SYMBOLE. n. m. (du grec "sumbolon", «signe de reconnaissance» : il s'agissait d'un objet partagé en deux moitiés, ce qui permettait aux personnes possédant chacune un morceau de l'ensemble de se reconnaître).
1° Dans le langage scientifique : signe conventionnel correspondant à une réalité abstraite, à une opération mentale, à un élément du monde physique, etc. Le signe « + » symbolise l'addition ; le signe «H» est le symbole de l'hydrogène ; la lettre «x» symbolise l'inconnue dans une équation. La capacité de symbolisation est liée, chez l'être humain, à la capacité d'abstraction.
2° Dans le langage littéraire ou esthétique : représentation concrète (par un objet, une image, un personnage, un récit) d'une réalité morale, invisible, abstraite, conceptuelle, en vertu d'un lien de nature métaphorique ou métonymique entre la chose représentée et le signe concret qui la représente. Ainsi, le drapeau est le symbole de la patrie ; la colombe, le symbole de la paix ; le serpent, le symbole de la tentation ; le récit de "La Peste" (Camus), le symbole du mal collectif et contagieux dans la cité ; un squelette tenant une faux, le symbole de la mort.
La genèse des symboles est semblable à la genèse du signe linguistique. Elle peut être purement conventionnelle, même si cette convention peut s'expliquer : le rouge symbolise l'interdiction par exemple (mais c'est peut-être qu'à l'origine, le rouge est la couleur du feu, qui brûle). Le symbole est souvent d'origine analogique (c'est-à-dire métaphorique) : c'est parce que la mort «fauche» les âmes qu'elle est représentée comme une faucheuse (cette personnification est une allégorie ; le processus d'élaboration est bien métaphorique). Mais le symbole peut aussi être le résultat d'une association d'idées ou d'images de nature métonymique : par exemple, le trône symbolise le pouvoir royal, l'autel symbolise le pouvoir de l'Église (un élément du tout suffit à désigner la réalité globale). L'emblème est un symbole en général collectif (voir ce mot : tous les emblèmes sont des symboles, mais la réciproque n'est pas vraie).
Voir: Métaphore et Métonymie.

Le symbole, quoi qu'il en soit, renvoie toujours à une autre réalité que lui-même : il figure, il représente. C'est ce qui permet d'élargir le sens du mot aux récits, aux scènes, aux évocations concrètes qui, en poésie, au théâtre, dans le roman, dans diverses productions esthétiques, ont une portée qui dépasse la seule lecture réaliste de ce qui est montré ou relaté. « L'Albatros » de Baudelaire, d'abord simple image du poète, prend tout à coup une portée symbolique en ce que l'on n'a plus besoin de la comparaison pour comprendre : l'Albatros devient symbole de la condition du poète. Un meurtre, dans un roman, au-delà de la simple élimination d'un homme, peut devenir le symbole d'une « libération » (comme c'est le cas dans "L'Étranger" de Camus) : un certain nombre de textes peuvent ainsi avoir une double portée à la fois réaliste (psychologique) et symbolique (métaphysique). Il faut souvent interpréter, décoder les signes, pour faire ressortir le sens symbolique de l'oeuvre.
On appelle symbole, en psychanalyse, le rapport constant entre certains éléments « muets » du rêve (c’est-à-dire qui ne donnent pas lieu à associations) et leur « traduction » typique. Le symbolisme est un mode particulier de la figuration indirecte.
Le symbole se donne comme un type de comparaison qui en fait un élément de la pensée inconsciente. Le rêveur ne (re)connaît pas, en effet, cette comparaison comme telle. De plus, le symbole concerne une batterie limitée d’objets (symbolisés) : le corps humain dans son ensemble, les parents, enfants, frères, la naissance, la mort, la nudité.

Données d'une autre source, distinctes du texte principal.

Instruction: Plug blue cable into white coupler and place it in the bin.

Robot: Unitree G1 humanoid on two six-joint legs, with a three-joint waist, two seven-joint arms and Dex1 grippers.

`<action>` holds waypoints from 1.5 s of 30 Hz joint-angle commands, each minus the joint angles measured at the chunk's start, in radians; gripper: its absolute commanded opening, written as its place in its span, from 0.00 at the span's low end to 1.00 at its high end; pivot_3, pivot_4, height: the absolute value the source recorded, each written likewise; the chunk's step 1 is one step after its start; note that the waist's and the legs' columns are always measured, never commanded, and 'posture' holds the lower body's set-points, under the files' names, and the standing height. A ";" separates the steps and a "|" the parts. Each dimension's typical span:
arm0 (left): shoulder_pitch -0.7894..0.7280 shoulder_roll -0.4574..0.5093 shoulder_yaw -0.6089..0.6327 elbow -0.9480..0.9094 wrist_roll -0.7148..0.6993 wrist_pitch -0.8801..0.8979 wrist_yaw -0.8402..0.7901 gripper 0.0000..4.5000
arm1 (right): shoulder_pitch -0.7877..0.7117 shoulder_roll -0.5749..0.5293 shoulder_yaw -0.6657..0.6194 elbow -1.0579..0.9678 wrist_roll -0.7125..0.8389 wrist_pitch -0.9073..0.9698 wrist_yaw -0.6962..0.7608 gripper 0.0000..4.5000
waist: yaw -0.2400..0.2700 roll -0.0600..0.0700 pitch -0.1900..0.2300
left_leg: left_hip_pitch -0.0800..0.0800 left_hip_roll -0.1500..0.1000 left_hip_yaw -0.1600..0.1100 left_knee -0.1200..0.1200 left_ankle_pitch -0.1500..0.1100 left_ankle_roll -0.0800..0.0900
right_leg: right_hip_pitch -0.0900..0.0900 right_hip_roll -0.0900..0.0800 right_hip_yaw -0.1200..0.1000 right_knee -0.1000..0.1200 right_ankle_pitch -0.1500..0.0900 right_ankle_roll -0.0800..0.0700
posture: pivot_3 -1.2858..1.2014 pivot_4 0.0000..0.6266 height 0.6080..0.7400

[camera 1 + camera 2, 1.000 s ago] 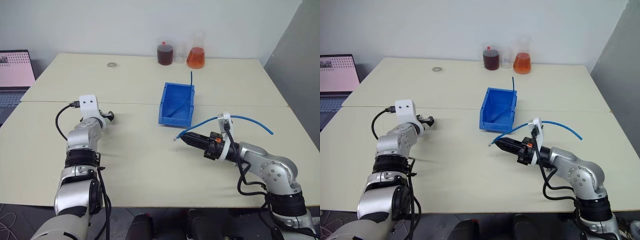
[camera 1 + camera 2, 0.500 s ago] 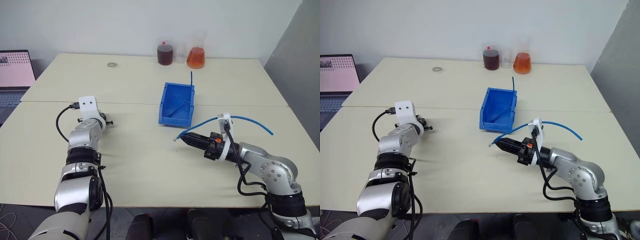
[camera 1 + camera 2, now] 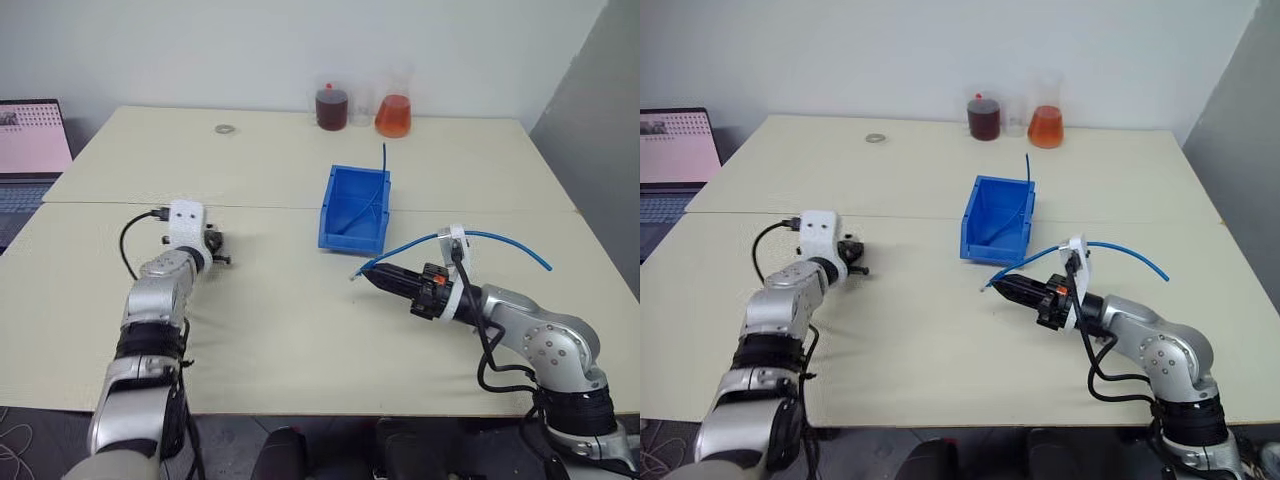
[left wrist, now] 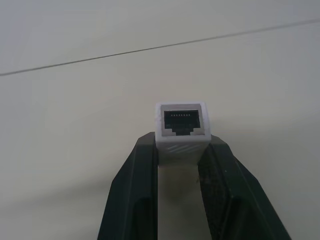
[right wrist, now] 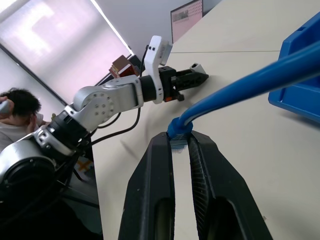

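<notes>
In the left wrist view the white coupler point(image 4: 181, 120) sits pinched between the fingers of my left gripper point(image 4: 181, 142), its dark socket facing away from the wrist. That gripper point(image 3: 222, 250) hovers low over the table's left side. My right gripper point(image 3: 368, 277) is shut on the blue cable point(image 3: 490, 237) just behind its pale plug point(image 3: 352, 277), which points left. The cable arcs back over the right wrist. The blue bin point(image 3: 347, 241) stands at the table's middle, just beyond the right gripper.
Another thin blue cable point(image 3: 383, 160) lies in the bin and sticks up over its back wall. Two beakers, one of dark red liquid point(image 3: 330, 106) and one of orange point(image 3: 392, 112), stand at the far edge. A laptop point(image 3: 30, 140) is at the left, and a metal ring point(image 3: 222, 129) lies far left. A person point(image 5: 15, 107) sits beyond the table.
My left gripper has shut on the white coupler, turned, and shifted toward the table's middle. The right arm and the blue cable have not moved.
</notes>
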 commanded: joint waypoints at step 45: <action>0.055 0.204 -0.419 -0.242 0.103 -0.233 -0.876 0.17 | -0.141 0.074 0.506 0.100 -0.701 -0.354 0.179 0.03 | -0.001 0.000 0.000 | 0.002 -0.001 0.000 0.002 0.000 0.001 | 0.001 0.005 0.000 0.001 -0.003 0.002 | 0.52 0.24 1.00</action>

1. C’est ainsi la « maison » qui symbolise la personne ; les enfants sont symbolisés par de petits animaux, de la « vermine » ; les parents par de hauts personnages (Roi) ; la naissance a une relation avec « l’eau » ; la mort est rendue égale au départ, au « voyage »... Le domaine de la vie sexuelle donne lieu à un symbolisme extraordinairement riche et varié. Dans les deux sexes l’organe génital est symbolisé par le « Petit ». Les organes mâles sont symbolisés par la Trinité (le chiffre 3), la verge par la tige, l’arbre, l’arme, l’oiseau, le serpent, etc. L’organe femelle est la caverne, le vase, la porte, le bateau, le soulier, le bois, la table, le coquillage, la « bouche », le bijou, le paysage, le jardin, etc., etc. Les seins sont des « fruits » (pomme, poire...) ; les poils sont la forêt... La chute (extraction) d’une dent symbolise la masturbation, l’accouchement, la « castration ». Le rapport sexuel est symbolisé par l’équitation, l’ascension, l’écrasement...
Nombre de symboles apparaissent bisexuels et plurivalents. Ces équivalences symboliques ne sont pas le propre du rêveur. On les retrouve pour partie dans les contes, les mythes, le folklore, les proverbes, l’argot, les dérivations linguistiques (mais le rapport symbolique dépasse de loin les limites de la communauté linguistique). La connaissance des symboles prend ici sa valeur anthropologique.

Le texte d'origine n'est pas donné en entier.